Les ICO, nouvelle tocade des geeks ou miroir aux alouettes pour les épargnants
Les milliards s’accumulent, la nouvelle tocade du spéculateur en chambre se développe à la vitesse de l’éclair : ce sont les ICO (initial coins offering). Ou vente « à l’émission » de tokens.
Disons les choses sans s’encombrer de la phraséologie geek ou crypto-fan, les ICO sont des levées de fonds qui s’évitent les souffrances de l’émission d’actions, des émissions d’obligations ou les pires, celles qui passent par les prêts bancaires.
L’expression elle-même renvoie à l’économie des start-upers, ceux-là qui passaient par les fourches caudines des IPO (initial public offering ou introduction en bourse) organisées, régulées et contrôlées par les traditionnels « tiers de confiance » : banques, assurances, ventures capitalistes et leurs institutions de tutelle.

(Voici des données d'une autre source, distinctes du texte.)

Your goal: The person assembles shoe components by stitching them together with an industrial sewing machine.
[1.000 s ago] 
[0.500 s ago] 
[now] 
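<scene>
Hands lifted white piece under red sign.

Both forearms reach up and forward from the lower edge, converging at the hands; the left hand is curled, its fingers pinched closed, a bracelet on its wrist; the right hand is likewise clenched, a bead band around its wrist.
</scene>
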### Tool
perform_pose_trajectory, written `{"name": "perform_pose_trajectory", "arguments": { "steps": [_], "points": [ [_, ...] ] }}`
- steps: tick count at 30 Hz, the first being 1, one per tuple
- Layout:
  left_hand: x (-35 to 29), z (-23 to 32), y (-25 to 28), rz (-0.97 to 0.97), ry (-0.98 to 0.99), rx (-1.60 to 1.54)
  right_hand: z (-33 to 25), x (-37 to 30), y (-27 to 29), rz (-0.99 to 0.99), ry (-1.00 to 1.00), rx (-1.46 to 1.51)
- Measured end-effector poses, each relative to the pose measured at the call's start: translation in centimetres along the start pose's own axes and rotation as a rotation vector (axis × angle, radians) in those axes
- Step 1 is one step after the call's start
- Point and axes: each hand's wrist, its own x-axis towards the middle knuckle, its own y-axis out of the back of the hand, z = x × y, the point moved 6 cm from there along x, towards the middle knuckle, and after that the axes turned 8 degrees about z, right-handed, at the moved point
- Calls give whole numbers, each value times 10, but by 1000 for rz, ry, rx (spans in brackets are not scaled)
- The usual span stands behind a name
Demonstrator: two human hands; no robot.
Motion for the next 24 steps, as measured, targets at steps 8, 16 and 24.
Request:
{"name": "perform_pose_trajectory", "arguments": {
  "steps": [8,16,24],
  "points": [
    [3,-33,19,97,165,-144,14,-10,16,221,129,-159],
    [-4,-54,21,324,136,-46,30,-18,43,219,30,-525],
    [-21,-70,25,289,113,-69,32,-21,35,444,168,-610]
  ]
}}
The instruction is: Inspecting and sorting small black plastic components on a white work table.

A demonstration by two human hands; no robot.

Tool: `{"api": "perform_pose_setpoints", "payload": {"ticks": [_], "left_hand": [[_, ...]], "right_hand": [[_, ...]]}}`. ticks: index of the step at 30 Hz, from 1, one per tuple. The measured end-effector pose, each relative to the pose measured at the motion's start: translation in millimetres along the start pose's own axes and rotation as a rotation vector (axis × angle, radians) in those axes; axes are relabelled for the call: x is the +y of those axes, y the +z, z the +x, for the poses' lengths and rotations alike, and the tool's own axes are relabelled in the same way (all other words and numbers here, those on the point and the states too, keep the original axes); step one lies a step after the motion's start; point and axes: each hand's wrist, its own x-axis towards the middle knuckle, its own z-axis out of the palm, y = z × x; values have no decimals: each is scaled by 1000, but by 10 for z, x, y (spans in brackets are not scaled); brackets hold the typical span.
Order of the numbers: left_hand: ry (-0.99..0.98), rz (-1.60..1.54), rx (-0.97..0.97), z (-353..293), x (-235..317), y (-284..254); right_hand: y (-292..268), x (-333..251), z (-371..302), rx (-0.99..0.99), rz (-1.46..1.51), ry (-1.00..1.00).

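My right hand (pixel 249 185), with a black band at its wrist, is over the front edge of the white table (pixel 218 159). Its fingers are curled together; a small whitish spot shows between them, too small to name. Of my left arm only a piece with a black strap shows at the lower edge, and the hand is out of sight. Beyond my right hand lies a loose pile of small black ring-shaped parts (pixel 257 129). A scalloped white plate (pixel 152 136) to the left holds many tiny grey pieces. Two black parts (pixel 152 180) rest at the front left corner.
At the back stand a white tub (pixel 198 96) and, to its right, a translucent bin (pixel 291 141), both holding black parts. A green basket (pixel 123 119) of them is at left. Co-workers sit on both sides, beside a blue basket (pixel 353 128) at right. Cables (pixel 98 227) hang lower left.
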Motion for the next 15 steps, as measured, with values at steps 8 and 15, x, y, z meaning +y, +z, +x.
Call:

Dans un monde « anti-tiers-de-confiance » qui découvre que grâce aux monnaies « nées de rien » on peut s’enrichir en quelques semaines, c’est une libération de l’argent qui est en cours et qui passe par le recours libre à des investisseurs « monsieur tout le monde » libres, qui peuvent enfin investir librement avec la « légitime ambition » de « faire de l’argent le plus vite possible ».
Les ICO sont donc des appels tout à fait privés à l’épargne publique. Comme il n’y a pas de régulation, tous les commentaires sont libres ainsi que tous les arguments pour attirer l’investisseur. Par exemple, on lit dans la presse « disruptive » qu’on ne peut souscrire à une ICO qu’au moyen de monnaies cryptées, bitcoin, ethereum ou autres selon le prospectus de mise sur le marché. C’était peut-être un souhait de tous les ennemis des « fiat monnaies » dont on sait qu’elles sont sous l’impérium des banques centrales haïes. Ce n’est plus vrai : de plus en plus d’ICO passent par les monnaies détestées.
Les émissions d’ICO concernent en général des entreprises qui sont en cours de démarrage ou de projets d’entreprises, ou mêmes d’idées d’entreprises. Mais on assiste de plus en plus à des levées de fonds lancées par des entreprises déjà existantes qui veulent financer leurs développements futurs.
Le souscripteur des tokens (ou coins) dans le cadre d’une ICO, n’a pas les droits d’un actionnaire (participer aux décisions et droit aux bénéfices), il ne dispose pas d’un droit à être remboursé comme dans le cadre d’une obligation. Il ne dispose d’aucune protection légale puisque la plupart des ICO sont lancées en dehors des cadres et contraintes légales quels que soient les pays. Le souscripteur est donc un homme libre qui vit librement et investit là où il l’entend sans être soumis aux fourches caudines des formulaires réglementaires et des prospectus agréés.
De quel droit dispose-t-il ?
En premier lieu de revendre les tokens. Ces derniers ne sont pas « cotés » sur des places de marché régulées. Ce sont donc des opérations over the counter ou « de gré à gré ». Les émissions de tokens prévoient aussi des participations aux résultats, ou l’accès aux services que l’entreprise se propose de mettre sur le marché.
Puisque n’importe qui, installé n’importe où, dans n’importe quel pays ou groupe de pays, peut émettre des ICO, on devine que le placement est particulièrement risqué et hautement spéculatif. Les partisans du système soulignent à l’envi que sont enfin libres la recherche et la fourniture d’argent destinées aux entreprises innovantes et jeunes. Ils mettent en valeur que de très beaux profits ont été réalisés par des investisseurs dynamiques et confiants. Plus pessimistes, certains rappellent que le jour où les investisseurs découvrent que le projet financé est une aimable plaisanterie ou une escroquerie pure et simple, il est déjà trop tard : ils ont tout perdu.